Please bear in mind - even for well-run sovereign funds such as GIC (blended:equity, fixed income, etc) achieved only 7.2% over a 20-year period (7.6% for a composite portfolio of 70% global equity and 30% global bonds)
http://www.gic.com.sg/data/pdf/GIC_Report_2011.pdf .
I just do not want fellow forumers to be using unrealistic returns for their retirement planning and get disappointed in the future. Nevertheless, I do like most of your replies and writings
In the article below, over 1985-2007, annual returns based on KLCI was 8.6% (+2% dividend yield = 10.6%).http://biz.thestar.com.my/news/story.asp?f...87&sec=business Yup yup - agreed bro Chabalang. No one can argue with proper statistics and law of averages. Thus, my caveat is as always "personal expected/assumed average pa returns"

I dont buy much stocks but when i do, tend to be lucky (touch wood) maybe coz i wait for blood/suicides nowadays, or at least when i hear people swearing off stocks and not blindly "buy equities" based on Asset Allocation (which i do use just to allocate $) / re-balancing.

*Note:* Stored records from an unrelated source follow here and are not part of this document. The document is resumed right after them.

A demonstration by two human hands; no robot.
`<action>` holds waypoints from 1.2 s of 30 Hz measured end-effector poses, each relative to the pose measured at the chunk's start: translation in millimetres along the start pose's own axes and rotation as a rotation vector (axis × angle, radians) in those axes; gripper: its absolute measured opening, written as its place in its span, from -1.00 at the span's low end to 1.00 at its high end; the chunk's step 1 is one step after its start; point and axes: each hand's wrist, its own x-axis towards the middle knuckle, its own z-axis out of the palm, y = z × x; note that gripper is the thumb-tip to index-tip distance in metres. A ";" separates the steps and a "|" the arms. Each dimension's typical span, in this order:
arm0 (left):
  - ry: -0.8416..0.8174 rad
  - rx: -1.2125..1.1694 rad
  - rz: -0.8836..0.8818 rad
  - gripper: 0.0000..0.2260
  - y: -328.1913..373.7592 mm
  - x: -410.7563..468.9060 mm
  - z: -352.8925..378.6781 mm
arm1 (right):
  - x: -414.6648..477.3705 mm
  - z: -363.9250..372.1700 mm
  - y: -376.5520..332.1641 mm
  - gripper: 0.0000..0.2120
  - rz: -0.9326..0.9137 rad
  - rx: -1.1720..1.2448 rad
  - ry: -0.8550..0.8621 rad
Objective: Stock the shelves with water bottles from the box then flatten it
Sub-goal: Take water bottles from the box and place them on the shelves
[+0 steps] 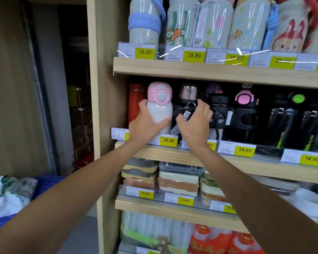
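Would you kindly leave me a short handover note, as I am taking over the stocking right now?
Left hand grips the white bottle with the pink lid at the left of the middle shelf.
Right hand grips the black bottle beside it.
Done: this shelf's front row looks full.
Left: settle and release both bottles, then find and flatten the box, which is out of view.
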 end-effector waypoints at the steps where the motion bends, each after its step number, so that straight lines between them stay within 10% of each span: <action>1: -0.021 0.020 0.006 -0.30 1.1 2.1 1.0 | 0.2 -0.5 0.3 -0.36 -0.001 0.000 -0.001; 24: -0.077 -0.093 -0.177 -0.16 34.7 -29.7 10.8 | -0.5 -71.2 19.8 -0.51 0.028 0.192 -0.401; 36: -0.186 -0.169 -0.224 -0.27 192.1 -170.3 113.3 | -29.6 -249.9 144.7 -0.76 0.228 0.251 -0.415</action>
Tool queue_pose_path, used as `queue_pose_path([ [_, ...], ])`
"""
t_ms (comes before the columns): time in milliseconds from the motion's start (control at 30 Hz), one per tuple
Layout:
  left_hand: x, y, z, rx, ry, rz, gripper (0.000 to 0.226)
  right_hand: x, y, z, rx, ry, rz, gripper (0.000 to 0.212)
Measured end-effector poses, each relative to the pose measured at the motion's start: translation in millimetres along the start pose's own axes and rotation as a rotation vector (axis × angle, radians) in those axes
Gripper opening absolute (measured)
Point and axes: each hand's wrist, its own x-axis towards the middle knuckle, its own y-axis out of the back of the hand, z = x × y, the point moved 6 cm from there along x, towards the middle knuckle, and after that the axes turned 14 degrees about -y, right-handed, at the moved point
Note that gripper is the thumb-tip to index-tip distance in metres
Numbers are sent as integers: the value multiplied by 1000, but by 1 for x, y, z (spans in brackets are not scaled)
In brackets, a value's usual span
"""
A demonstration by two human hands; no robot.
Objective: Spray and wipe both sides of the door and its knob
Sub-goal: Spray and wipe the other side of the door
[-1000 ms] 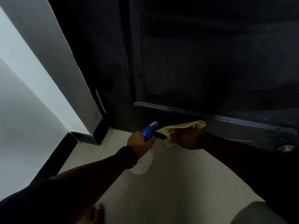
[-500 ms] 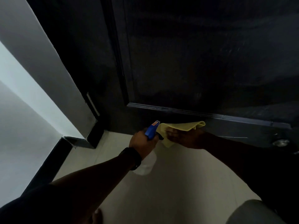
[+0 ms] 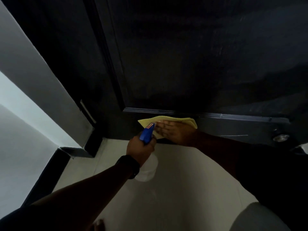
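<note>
A dark door (image 3: 191,60) fills the upper view, seen from above down to its bottom rail. My right hand (image 3: 175,132) lies flat on a yellow cloth (image 3: 168,119), pressing it against the door's bottom rail just above the floor. My left hand (image 3: 140,149) grips a spray bottle (image 3: 147,169) with a clear body and a blue trigger head (image 3: 147,133), held upright just left of the cloth. A black watch sits on my left wrist. A round metal fitting (image 3: 280,137) shows low on the door at the right; whether it is the knob is unclear.
The dark door frame (image 3: 66,72) stands left of the door with a metal hinge plate (image 3: 87,111). A white wall (image 3: 20,122) with a black skirting (image 3: 50,174) runs along the left. The floor (image 3: 166,197) is pale tile. My toes show at the bottom edge.
My right hand has flattened and spread the cloth on the bottom rail, sliding it slightly left behind the spray head. The view has shifted a little; my left hand holds the bottle as before.
</note>
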Motion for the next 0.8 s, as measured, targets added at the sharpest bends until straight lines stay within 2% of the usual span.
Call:
queue_pose_path([
  [33, 0, -3, 0, -13, 5, -3, 11, -10, -1, 7, -25, -15, 43, 54],
  [233, 1, -24, 7, -42, 20, -26, 12, -83, -12, 44, -2, -46, -16, 49],
  [367, 0, -48, 17, -33, -36, -96, 19, -137, 0, 75, -54, -210, -69, 53],
  [467, -2, -67, 28, -41, -54, -144, 23, -193, 2, 93, -3, -435, -131, 67],
  [567, -2, -86, 39, -79, -34, -186, 23, -247, -3, 107, 61, -657, -308, 71],
  [667, 1, -105, 52, -74, -73, -215, 22, -291, 1, 114, 183, -882, -308, 74],
  [733, 2, -117, 58, -73, -93, -221, 17, -310, 7, 125, 367, -1138, -238, 81],
  [767, 2, -124, 61, -78, -101, -222, 13, -323, 10, 132, 485, -1317, -191, 75],
  [800, 1, -130, 65, -72, -104, -228, 13, -332, 15, 137, 561, -1536, -125, 59],
])
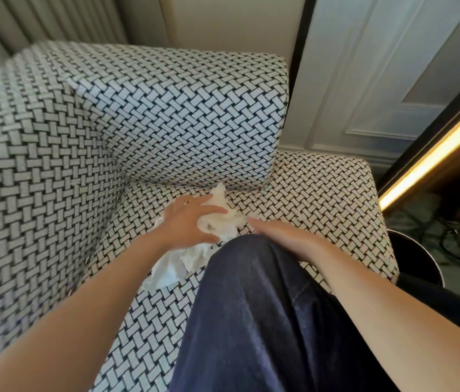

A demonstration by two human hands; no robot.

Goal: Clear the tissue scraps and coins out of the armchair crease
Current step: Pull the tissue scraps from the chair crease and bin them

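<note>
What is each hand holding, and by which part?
Left hand covers the tissue at its crumpled middle, thumb and fingers either side; grip unclear. Right hand holds nothing.

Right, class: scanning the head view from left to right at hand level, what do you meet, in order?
Left hand → right hand → round black container → dark cables on the floor.

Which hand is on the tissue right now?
The left hand, fingers laid over the white tissue near the backrest crease. The right hand rests flat beside the knee, holding nothing.
</note>
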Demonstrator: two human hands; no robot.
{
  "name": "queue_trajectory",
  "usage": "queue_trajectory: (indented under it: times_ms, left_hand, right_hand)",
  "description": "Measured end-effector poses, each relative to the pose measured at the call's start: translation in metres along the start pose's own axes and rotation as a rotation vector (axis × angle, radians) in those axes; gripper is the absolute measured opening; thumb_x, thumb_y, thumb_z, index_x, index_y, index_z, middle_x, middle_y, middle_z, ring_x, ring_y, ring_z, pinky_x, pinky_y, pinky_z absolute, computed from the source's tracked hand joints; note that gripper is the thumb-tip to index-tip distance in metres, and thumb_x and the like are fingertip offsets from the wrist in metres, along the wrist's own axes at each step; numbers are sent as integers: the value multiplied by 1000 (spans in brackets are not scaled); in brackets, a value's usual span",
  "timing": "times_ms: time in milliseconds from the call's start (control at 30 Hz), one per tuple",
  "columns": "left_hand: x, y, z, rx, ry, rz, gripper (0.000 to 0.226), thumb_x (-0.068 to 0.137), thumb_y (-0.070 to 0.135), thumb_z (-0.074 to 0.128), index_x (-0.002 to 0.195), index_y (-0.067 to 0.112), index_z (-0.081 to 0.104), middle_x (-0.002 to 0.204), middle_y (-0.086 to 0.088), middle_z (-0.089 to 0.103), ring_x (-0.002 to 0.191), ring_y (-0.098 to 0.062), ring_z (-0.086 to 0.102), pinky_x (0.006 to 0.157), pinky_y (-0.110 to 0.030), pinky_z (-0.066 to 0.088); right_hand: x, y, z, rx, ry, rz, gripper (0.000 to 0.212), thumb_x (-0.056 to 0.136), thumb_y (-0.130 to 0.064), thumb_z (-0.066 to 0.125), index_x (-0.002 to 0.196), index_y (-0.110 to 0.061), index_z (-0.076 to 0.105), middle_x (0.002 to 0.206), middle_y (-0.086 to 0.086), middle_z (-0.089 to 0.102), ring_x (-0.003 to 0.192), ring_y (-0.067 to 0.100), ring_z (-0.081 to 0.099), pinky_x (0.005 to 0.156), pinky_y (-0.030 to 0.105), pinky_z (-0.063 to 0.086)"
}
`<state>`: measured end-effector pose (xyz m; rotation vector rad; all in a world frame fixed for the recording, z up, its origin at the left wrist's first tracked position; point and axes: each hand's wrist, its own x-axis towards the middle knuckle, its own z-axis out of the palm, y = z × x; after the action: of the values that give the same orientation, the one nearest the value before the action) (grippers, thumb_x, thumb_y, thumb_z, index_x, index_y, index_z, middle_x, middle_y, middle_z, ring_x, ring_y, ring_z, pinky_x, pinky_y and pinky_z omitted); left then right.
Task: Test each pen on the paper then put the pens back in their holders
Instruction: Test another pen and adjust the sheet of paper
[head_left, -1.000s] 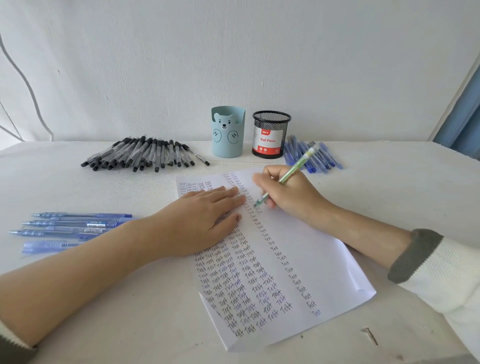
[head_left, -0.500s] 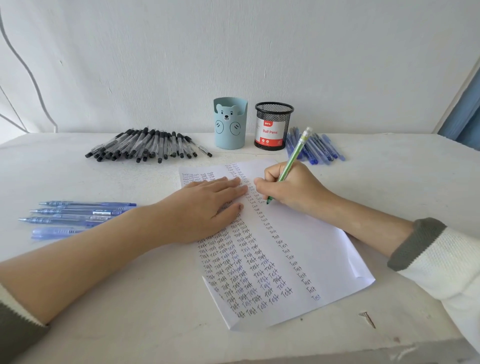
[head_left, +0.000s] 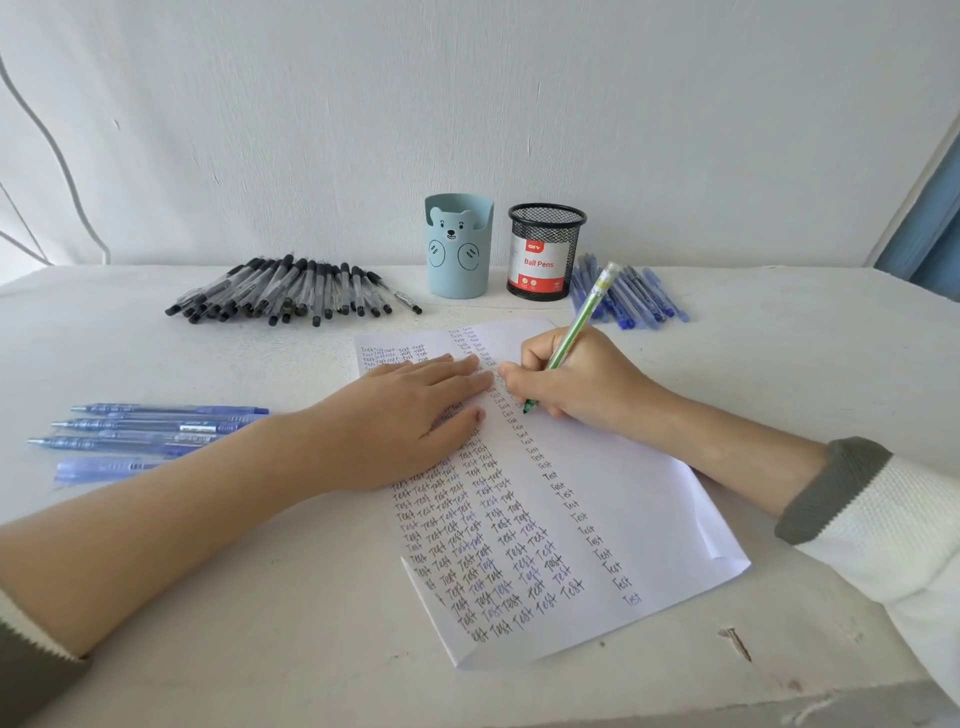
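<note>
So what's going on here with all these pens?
A person is trying out pens. The right hand holds a green pen with its tip on the paper, which is lined with columns reading "Test". The left hand lies flat on the sheet. Black pens and blue pens lie on the table; no pens stick out of the bear holder or the mesh holder.

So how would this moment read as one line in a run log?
step: testing pen | right hand: grips green pen, tip on paper | left hand: flat on paper
</note>
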<state>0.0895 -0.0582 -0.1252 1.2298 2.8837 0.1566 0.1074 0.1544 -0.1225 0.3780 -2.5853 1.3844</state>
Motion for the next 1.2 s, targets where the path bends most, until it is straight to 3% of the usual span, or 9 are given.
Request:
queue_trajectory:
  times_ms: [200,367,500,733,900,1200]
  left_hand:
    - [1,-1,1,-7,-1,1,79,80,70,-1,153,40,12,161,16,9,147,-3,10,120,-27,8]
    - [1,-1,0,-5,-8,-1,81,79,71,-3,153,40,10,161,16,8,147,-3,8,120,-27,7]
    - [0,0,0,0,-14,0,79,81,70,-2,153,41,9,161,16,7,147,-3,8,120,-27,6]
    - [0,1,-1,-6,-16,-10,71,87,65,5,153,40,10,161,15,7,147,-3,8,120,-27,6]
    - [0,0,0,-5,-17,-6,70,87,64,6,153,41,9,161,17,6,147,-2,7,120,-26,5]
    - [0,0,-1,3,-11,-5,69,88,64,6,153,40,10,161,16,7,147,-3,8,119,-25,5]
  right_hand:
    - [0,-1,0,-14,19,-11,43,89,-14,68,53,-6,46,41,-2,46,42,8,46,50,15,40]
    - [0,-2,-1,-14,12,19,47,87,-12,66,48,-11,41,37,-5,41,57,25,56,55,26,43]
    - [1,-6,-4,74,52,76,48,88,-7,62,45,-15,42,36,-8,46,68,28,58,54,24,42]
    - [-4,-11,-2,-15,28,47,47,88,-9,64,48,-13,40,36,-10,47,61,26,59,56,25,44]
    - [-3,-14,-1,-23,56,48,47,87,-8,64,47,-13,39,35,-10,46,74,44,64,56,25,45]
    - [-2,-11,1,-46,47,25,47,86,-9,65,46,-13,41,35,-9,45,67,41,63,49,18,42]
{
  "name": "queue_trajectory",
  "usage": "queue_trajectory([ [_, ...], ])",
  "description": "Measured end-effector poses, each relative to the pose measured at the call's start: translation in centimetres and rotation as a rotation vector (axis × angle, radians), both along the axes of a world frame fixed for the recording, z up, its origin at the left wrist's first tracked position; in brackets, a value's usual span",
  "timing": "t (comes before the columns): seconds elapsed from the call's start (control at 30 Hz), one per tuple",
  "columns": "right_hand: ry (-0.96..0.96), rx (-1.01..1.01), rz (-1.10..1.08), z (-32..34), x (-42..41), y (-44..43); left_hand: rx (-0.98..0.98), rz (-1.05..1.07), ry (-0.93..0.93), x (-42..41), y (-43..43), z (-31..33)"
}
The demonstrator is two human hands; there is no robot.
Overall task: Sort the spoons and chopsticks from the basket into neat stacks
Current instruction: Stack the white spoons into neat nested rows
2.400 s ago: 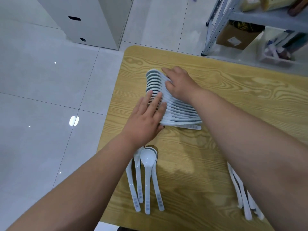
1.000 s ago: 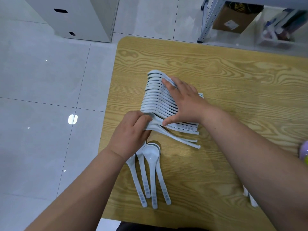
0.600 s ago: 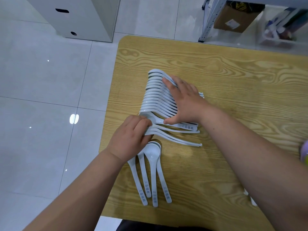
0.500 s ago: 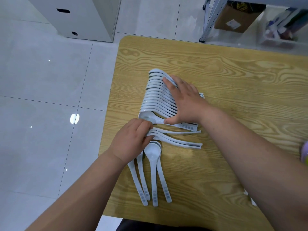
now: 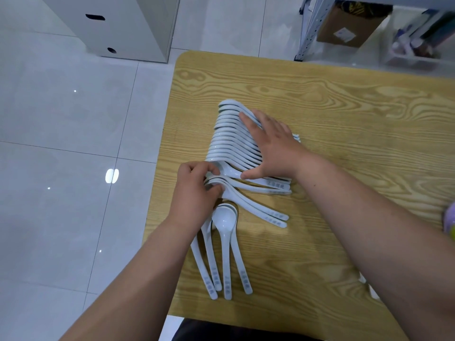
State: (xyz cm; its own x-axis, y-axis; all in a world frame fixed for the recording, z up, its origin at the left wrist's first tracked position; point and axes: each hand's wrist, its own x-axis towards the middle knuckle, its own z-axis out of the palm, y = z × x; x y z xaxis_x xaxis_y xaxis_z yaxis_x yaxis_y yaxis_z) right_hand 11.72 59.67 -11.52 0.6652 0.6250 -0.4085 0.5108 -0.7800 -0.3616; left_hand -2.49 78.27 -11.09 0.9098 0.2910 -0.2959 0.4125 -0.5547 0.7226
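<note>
**Spoons point(image 5: 221, 153) in three lots on the tabletop point(image 5: 357, 99), a hand on two of them**

All the white spoons in view lie on the left part of the wooden tabletop. The largest lot is a long row of nested spoons point(image 5: 227, 134), with the bowls to the left, overlapping one after another, and the handles running off to the right. The right hand point(image 5: 273, 146) lies flat on top of this row. Its fingers are straight and spread over the handles, and its thumb is stretched out against the handle of the nearest spoon. It presses down and grips nothing.

Just beside the near end of the row, the left hand point(image 5: 194, 193) has its fingers curled round the bowls of a small bunch of spoons point(image 5: 258, 207). Their handles fan out to the right, with the printed ends apart from those of the row.

Nearer the front edge, partly under the left wrist, lies a group of spoons point(image 5: 224, 222), bowls up and handles pointing back towards the person. Some white handles point(image 5: 364, 279) show from under the right forearm, but I cannot tell how many.

A blurred purple and green thing point(image 5: 450, 222) sits at the right edge of the view. Beyond the tabletop are a tiled floor point(image 5: 61, 119), a white cabinet point(image 5: 128, 23) and a metal rack point(image 5: 307, 33) holding a cardboard box point(image 5: 347, 28).
</note>
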Motion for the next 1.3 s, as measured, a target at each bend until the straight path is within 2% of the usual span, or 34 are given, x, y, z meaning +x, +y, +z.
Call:
queue_trajectory([
  [0.1, 0.028, 0.018, -0.011, 0.1, 0.1, -0.1, -0.024, 0.018, -0.008, 0.2, 0.1, -0.1],
  [0.23, 0.059, 0.014, -0.009, 0.1, 0.2, -0.3, 0.004, -0.062, -0.093, -0.2, 0.6, -0.5],
  [0.33, 0.053, 0.014, -0.009, 0.1, 0.1, -0.3, 0.075, -0.188, -0.184, -0.8, 1.2, -1.0],
  [0.5, 0.027, 0.016, -0.003, 0.0, 0.1, -0.3, 0.222, -0.276, -0.210, -1.3, 1.5, -1.6],
  [0.6, 0.041, 0.059, -0.039, 0.1, 0.1, -0.4, 0.297, -0.379, -0.318, -1.0, 1.8, -2.0],
  [0.8, 0.057, 0.091, -0.089, 0.5, 0.0, 0.2, 0.442, -0.373, -0.490, -0.3, 1.3, -2.7],
  [1.07, -0.009, -0.122, 0.060, 0.7, -1.4, 0.0, 0.474, -0.405, -0.463, 0.0, 1.3, -2.8],
  [1.3, -0.019, -0.091, 0.035, 0.2, -1.5, 0.0, 0.519, -0.449, -0.470, 0.0, 1.2, -2.6],
])
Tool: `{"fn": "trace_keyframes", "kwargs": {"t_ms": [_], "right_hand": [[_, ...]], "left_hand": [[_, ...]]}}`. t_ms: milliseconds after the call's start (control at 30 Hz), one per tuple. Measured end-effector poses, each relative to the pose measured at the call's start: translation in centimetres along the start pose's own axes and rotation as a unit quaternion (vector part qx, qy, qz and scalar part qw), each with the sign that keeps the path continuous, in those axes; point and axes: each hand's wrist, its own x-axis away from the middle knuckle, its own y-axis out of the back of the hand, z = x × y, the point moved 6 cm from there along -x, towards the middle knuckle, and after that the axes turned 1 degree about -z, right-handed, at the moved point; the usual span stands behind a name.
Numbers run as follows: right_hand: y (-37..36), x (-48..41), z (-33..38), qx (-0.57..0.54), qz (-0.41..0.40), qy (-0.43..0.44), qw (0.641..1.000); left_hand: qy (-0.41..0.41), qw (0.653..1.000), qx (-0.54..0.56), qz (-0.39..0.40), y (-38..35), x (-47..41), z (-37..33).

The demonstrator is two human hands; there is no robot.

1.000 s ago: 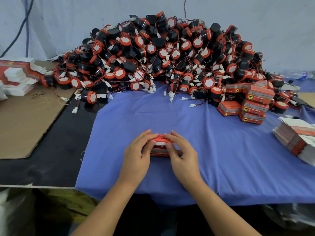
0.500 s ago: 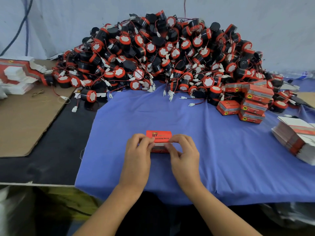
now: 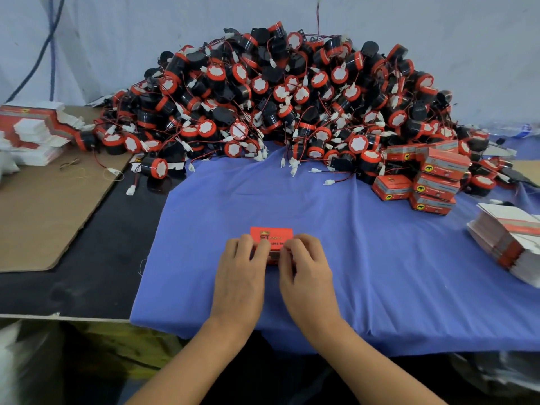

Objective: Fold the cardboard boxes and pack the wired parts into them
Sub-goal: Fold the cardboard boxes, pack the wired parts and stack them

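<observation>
Blue cloth (image 3: 365,258) is spread beneath both hands in the head view, and on it the red cardboard box (image 3: 271,235) is gripped at each end. The left hand (image 3: 238,276) is curled over the box's left end and the right hand (image 3: 304,276) over its right end, with fingertips bent down onto the printed lid; the thumbs are hidden. Well beyond the hands, the pile of wired parts (image 3: 277,97) is heaped against the wall. Ahead and right of the right hand, finished boxes (image 3: 434,182) are stacked at the pile's edge, and flat box blanks (image 3: 508,241) are laid further right. A brown cardboard sheet (image 3: 43,214) is placed well left of the left hand.
</observation>
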Motion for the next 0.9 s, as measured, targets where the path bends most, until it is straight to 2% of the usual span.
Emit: {"fn": "trace_keyframes", "kwargs": {"t_ms": [67,200,300,367,467,533,600,800,900], "right_hand": [[-0.1,0.1,0.5,0.053,0.003,0.028,0.998],[-0.3,0.0,0.8,0.075,0.017,0.031,0.997],[-0.3,-0.1,0.7,0.041,0.023,0.016,0.999],[-0.5,-0.1,0.3,0.017,0.038,-0.004,0.999],[-0.5,-0.1,-0.9,-0.059,0.041,-0.084,0.994],[-0.3,-0.2,-2.0,-0.096,0.031,-0.153,0.983],[-0.3,-0.3,-2.6,-0.119,0.029,-0.195,0.973],[1.3,-1.6,-4.2,-0.19,-0.025,-0.261,0.946],[3.2,-4.0,-6.1,-0.189,-0.041,-0.279,0.941]], "left_hand": [[-0.022,0.998,-0.052,-0.023,0.1,0.0,-0.2],[-0.029,0.998,-0.038,-0.035,0.4,0.1,-0.3],[-0.01,0.999,0.023,-0.024,0.3,-0.1,-0.2],[0.021,0.993,0.11,-0.024,0.2,-0.4,0.7],[0.088,0.963,0.25,-0.043,0.1,-0.7,2.5],[0.172,0.922,0.345,-0.04,-0.5,-0.9,3.7],[0.236,0.89,0.389,-0.025,-1.2,-0.9,4.2],[0.214,0.876,0.432,0.022,-2.4,-2.8,0.6],[0.183,0.868,0.456,0.071,-4.0,-5.0,-3.2]]}}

Paid lots of "tuition fees" to the market in my younger and dumber daze. Now still dumb but not THAT dumb
BTW, 2008 crash - i put most of my $ into LPI (sold liao last month, hit my Trailing Stop Loss thus forced to realize profit) and PBBANK (still held now) + TWRREIT (still held now) (Dec 2008 till 1st qtr 2009). These stocks.. phew.. it's not just a matter of timing / value but also filter/selection of stocks/equity funds that's the kicker. Much much more than 12.81% or my own 13%pa (CAGR) target. Touch wood touch wood. i was eyeing these 3 for awhile before end 2008, especially LPI & PBBANK. TWRREITs was something "new" since REITs were kind of "new" in MY market

- lucky shot for that i guess.
1997 - 1998 double-dips, i was also lucky in the sense that i sold out before the currency crisis (stocks and equity funds) as there were plans for those $ and i didnt have that much $ to monkey around with. God works in mysterious ways
Equity funds-wise, i'm lucky in the sense of buying with more $/EPF during "downs" due to value-averaging component of my programmatic approach
+ mid-long term trend-based buys after recovery and in new accumulation stage.
Thus, overall equity fund returns goes up (based the donkey XIRR formula in Excel lar coz i'm way too lazy to go calculate one by one and do a crazy consolidated CAGR).
Note - the only DCA i do is just to leverage on the "agent investment", which is at NAV without any service charges. Kiamsiap / cheapskate lar me bro, how to say no to this?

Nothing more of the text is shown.